» **COLLECTED DATA**
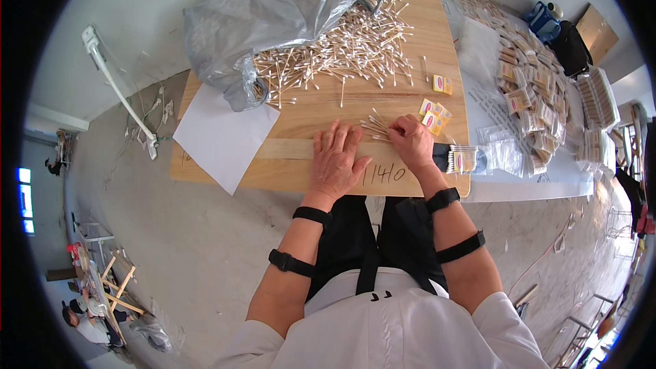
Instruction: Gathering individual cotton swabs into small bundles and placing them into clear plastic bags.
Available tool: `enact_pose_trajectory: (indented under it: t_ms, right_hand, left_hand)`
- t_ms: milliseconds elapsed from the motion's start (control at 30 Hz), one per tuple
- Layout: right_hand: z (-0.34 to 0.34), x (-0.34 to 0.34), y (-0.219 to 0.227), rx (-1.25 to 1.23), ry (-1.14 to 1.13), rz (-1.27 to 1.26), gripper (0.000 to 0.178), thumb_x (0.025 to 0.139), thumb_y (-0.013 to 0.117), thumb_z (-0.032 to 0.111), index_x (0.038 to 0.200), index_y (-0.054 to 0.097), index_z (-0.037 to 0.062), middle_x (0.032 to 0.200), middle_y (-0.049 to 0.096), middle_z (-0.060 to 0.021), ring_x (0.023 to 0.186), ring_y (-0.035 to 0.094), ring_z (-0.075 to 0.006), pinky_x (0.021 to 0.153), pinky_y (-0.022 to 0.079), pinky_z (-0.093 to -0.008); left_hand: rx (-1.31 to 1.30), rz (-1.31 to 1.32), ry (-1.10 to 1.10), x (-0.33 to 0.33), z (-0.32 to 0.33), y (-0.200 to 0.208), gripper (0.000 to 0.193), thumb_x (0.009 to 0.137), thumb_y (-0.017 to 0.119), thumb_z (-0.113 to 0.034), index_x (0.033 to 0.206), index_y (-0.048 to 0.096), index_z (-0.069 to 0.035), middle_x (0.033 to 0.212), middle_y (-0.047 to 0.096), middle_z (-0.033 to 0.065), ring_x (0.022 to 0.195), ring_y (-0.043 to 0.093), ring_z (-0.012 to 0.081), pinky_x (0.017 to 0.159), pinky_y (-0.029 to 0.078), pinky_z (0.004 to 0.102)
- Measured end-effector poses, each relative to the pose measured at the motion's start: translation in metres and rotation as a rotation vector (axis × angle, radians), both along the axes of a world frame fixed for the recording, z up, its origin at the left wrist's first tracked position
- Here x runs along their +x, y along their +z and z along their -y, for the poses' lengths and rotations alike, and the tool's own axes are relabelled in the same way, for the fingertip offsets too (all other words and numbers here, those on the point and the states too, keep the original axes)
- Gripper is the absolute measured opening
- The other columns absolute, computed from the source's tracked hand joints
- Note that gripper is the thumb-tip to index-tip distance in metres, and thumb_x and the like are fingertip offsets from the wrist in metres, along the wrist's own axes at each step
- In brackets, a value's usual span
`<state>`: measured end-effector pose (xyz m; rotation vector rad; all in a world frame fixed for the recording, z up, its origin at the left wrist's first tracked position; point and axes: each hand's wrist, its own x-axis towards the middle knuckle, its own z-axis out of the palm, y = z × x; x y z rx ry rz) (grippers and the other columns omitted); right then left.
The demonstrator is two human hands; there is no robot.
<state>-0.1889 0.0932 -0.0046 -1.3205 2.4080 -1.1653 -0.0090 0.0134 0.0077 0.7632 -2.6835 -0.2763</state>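
My left hand (333,165) lies flat on the wooden table (301,133), fingers stretched out and nothing in it. To its right, my right hand (413,141) is closed with bent fingers around a small bunch of cotton swabs (374,125), whose white tips fan out to the left, low over the wood. Right of that wrist, a black holder (442,156) sits at the table's edge beside a packet of cotton swabs (464,158) with a yellow label. Small yellow and white cards (435,116) lie just beyond my right hand; another card (442,84) is farther off.
A large heap of loose cotton swabs (342,48) spills from a grey plastic bag (273,7) at the far side. A white paper sheet (229,133) overhangs the left edge. Many filled packets (536,102) are piled on the right, near clear bags (504,150). Another person (92,324) is at lower left.
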Motion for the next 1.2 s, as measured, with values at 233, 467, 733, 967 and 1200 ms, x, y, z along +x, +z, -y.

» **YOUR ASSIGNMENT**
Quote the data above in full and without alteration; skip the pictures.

» **TASK OUTPUT**
Instruction: Gathering individual cotton swabs into small bundles and placing them into clear plastic bags.
Available tool: `enact_pose_trajectory: (indented under it: t_ms, right_hand, left_hand)`
- t_ms: milliseconds elapsed from the motion's start (control at 30 Hz), one per tuple
- Layout: right_hand: z (-0.34 to 0.34), x (-0.34 to 0.34), y (-0.219 to 0.227), rx (-1.25 to 1.23), ry (-1.14 to 1.13), rz (-1.27 to 1.26), gripper (0.000 to 0.178), thumb_x (0.025 to 0.139), thumb_y (-0.013 to 0.117), thumb_z (-0.032 to 0.111), index_x (0.038 to 0.200), index_y (-0.054 to 0.097), index_z (-0.037 to 0.062), middle_x (0.032 to 0.200), middle_y (-0.049 to 0.096), middle_z (-0.060 to 0.021), ring_x (0.023 to 0.186), ring_y (-0.035 to 0.094), ring_z (-0.075 to 0.006), pinky_x (0.021 to 0.153), pinky_y (-0.022 to 0.079), pinky_z (-0.093 to -0.008); left_hand: rx (-1.31 to 1.30), rz (-1.31 to 1.32), ry (-1.10 to 1.10), x (-0.33 to 0.33), z (-0.32 to 0.33), y (-0.200 to 0.208), gripper (0.000 to 0.193), thumb_x (0.009 to 0.137), thumb_y (-0.017 to 0.119), thumb_z (-0.113 to 0.034), index_x (0.033 to 0.206), index_y (-0.048 to 0.096), index_z (-0.069 to 0.035), middle_x (0.033 to 0.212), middle_y (-0.047 to 0.096), middle_z (-0.033 to 0.065), ring_x (0.022 to 0.195), ring_y (-0.043 to 0.093), ring_z (-0.012 to 0.081), pinky_x (0.017 to 0.159), pinky_y (-0.029 to 0.078), pinky_z (0.004 to 0.102)
- Measured end-effector poses, each relative to the pose measured at the motion's start: translation in metres and rotation as a rotation vector (axis × angle, radians), both along the axes of a world frame fixed for the recording, z up, its origin at the left wrist's first tracked position
- Here x runs along their +x, y along their +z and z along their -y, for the poses' lengths and rotations alike, and the tool's own axes are relabelled in the same way, for the fingertip offsets too (all other words and numbers here, those on the point and the states too, keep the original axes)
- Gripper is the absolute measured opening
- The other columns absolute, computed from the source's tracked hand joints
- Note that gripper is the thumb-tip to index-tip distance in metres, and thumb_x and the like are fingertip offsets from the wrist in metres, along the wrist's own axes at each step
- In brackets, a value's usual span
`<state>`: measured end-effector pose (xyz m; rotation vector rad; all in a world frame fixed for the recording, z up, its origin at the left wrist's first tracked position; point and axes: each hand's wrist, its own x-axis towards the middle knuckle, its own z-axis out of the palm, y = z × x; x y z rx ry rz) (grippers and the other columns omitted); right then left.
The demonstrator is two human hands; there is no robot.
<state>-0.1889 0.0932 -0.0046 -1.3205 2.4080 -1.1653 -0.0090 0.0134 0.0077 0.7632 -2.6835 -0.2763</state>
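My left hand (333,165) lies flat on the wooden table (301,133), fingers stretched out and nothing in it. To its right, my right hand (413,141) is closed with bent fingers around a small bunch of cotton swabs (374,125), whose white tips fan out to the left, low over the wood. Right of that wrist, a black holder (442,156) sits at the table's edge beside a packet of cotton swabs (464,158) with a yellow label. Small yellow and white cards (435,116) lie just beyond my right hand; another card (442,84) is farther off.
A large heap of loose cotton swabs (342,48) spills from a grey plastic bag (273,7) at the far side. A white paper sheet (229,133) overhangs the left edge. Many filled packets (536,102) are piled on the right, near clear bags (504,150). Another person (92,324) is at lower left.
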Motion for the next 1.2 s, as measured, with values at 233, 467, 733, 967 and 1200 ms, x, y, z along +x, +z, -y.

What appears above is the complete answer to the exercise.